‘Titanic’ parody hits the mark

They called “Titanique” the show of dreams. Fever dreams. And it was, it really was.

The off-Broadway cuckoo camp-fest at the Asylum in Chelsea is, by a nautical mile, the funniest musical in town right now and is built on an unsinkable idea: It tells the story of the 1997 movie “Titanic” using the songs of French-Canadian chanteuse Celine Dion. 


Theater review

One hour, 40 minutes with no intermission. At Asylum NYC, 307 West 26th St.

It’s scandaleux that no one has ever thought of this mashup before. 

After all, no singer is more closely tied to a (non-musical) movie of this scale than Celine is to James Cameron’s “Titanic” — the two feed off each other — and the rest of her popular catalog has the same emotional heft and theatrical narratives as the Oscar-winning film’s signature song “My Heart Will Go On.”   

And co-writers Marla Mindelle, Constantine Rousouli and Tye Blue cleverly toss in a boatload of ’em wherever they can.

When Jack and Rose first meet on deck, as Rose is considering throwing herself overboard, they sing a duet of “Taking Chances.”

“What do you say to taking chances? What do you say to jumping off the edge?” they go.
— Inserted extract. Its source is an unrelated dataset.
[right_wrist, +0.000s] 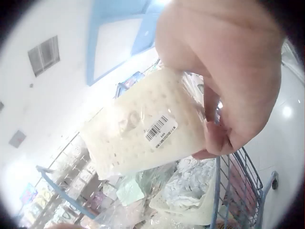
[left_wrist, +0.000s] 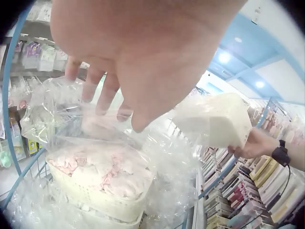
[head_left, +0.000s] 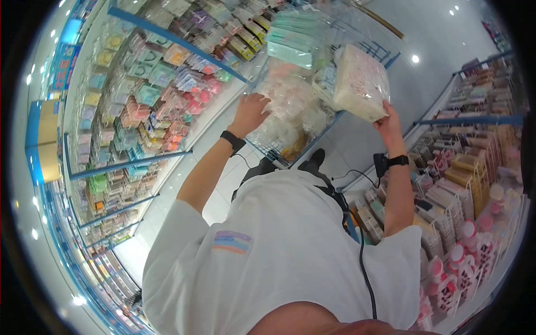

Perfection.

The basement of the Asylum was turned into the Titanic for a new off-Broadway parody.
Emilio Madrid

As the captain, hilariously only referred to as Victor Garber, an Irish-inflected Frankie Grande bops through “I Drove All Night” as he pushes the doomed ship to go faster and faster. 

The Unsinkable Molly Brown, played by Kathy Deitch, after surviving the tragedy, belts “All By Myself”: “Those days are goooone!”

The situation has become beyond bonkers by the time Jaye Alexander as the Iceberg wails “River Deep, Mountain High” in a neon blue flapper wig and forces the other characters to “Lip Sync For Your Lifeboats.”

But the most inspired choice is making Celine — as strange as she is talented — the main character of a story that is in no way about her.

Celine (Mindelle) pops up, hilariously, at unexpected times.
Celine (Marla Mindelle) pops up, hilariously, at unexpected times.
Emilio Madrid

Outrageously funny Mindelle plays Celine as an omniscient narrator who, we learn during a Titanic museum tour at the start, is actually 150 years old and was onboard the ship with our favorite characters. Sure!

She pops in every so often to gloriously upstage other characters.

Mindelle’s performance is a sensational, hilarious and deranged turn that rises above a 2 a.m. Las Vegas impression. Yes, if you are a big Celine fan like, ahem, a certain tabloid newspaper critic is, you’ll howl at the actress’ borrowed Celine-isms from old viral YouTube videos and banter from the “A New Day Live” album. But the performance — conversational, occasionally improvised and quite affectionate — is more than mockery.

Most impressively, the actress somehow recreates Dion’s superstar energy in a low-budget show performed in a basement full of pillars that smell of Ajax. Whenever she comes onstage, the audience is giddy to see her. 

From left to right: Ryan Duncan, Kathy Deitch, Marla Mindelle and John Riddle are as good of singers as they are comics.
From left to right: Ryan Duncan, Kathy Deitch, Marla Mindelle and Frankie Grande are as good of singers as they are comics.
Emilio Madrid

Stage movie parodies have been around for years, but what makes “Titanique” work so well is the million-dollar elevator pitch — “Titanic” told through Celine songs! — and the talent of the cast, all of whom are as strong of singers as they are comedians. 

Every role is given a new spin. Rousouli plays Jack as an aw-shucks dumb hunk, which pairs well with Alex Ellis’ agonized Jan Brady-style Rose. John Riddle’s Cal is Billy Zane if Billy Zane went to Fire Island, and Ryan Duncan turns Ruth, Rose’s uptight mom, into a Joan Crawford who’s just spotted a wire hanger.

All of them made made me smile straight to the end, which, well, did not happen during the film “Titanic.” Director Tye Blue’s staging, kitschy as it must be, is also substantial and oddly grand for a venue that hosted a comedy night minutes after “Titanique” ended.

What the show could use is one paralyzing musical moment, sans humor, that knocks us over. It comes awfully close with a gorgeous full-cast rendition of “The Prayer,” which Dion often duets with Andrea Bocelli — I even saw one audience member clutch his heart during it — but then it cuts off abruptly. A moment of serenity, here and there, would make the laughs even bigger.

Yet, as it is, “Titanique” is the ideal commercial off-Broadway show. It knows who its audience is — the sort of people who choose to listen to the eight-minute version of “It’s All Coming Back To Me Now,” and then click replay — and works hard to shamelessly entertain them.    

Right now, the musical plays through Sept. 25. But must it sink so soon?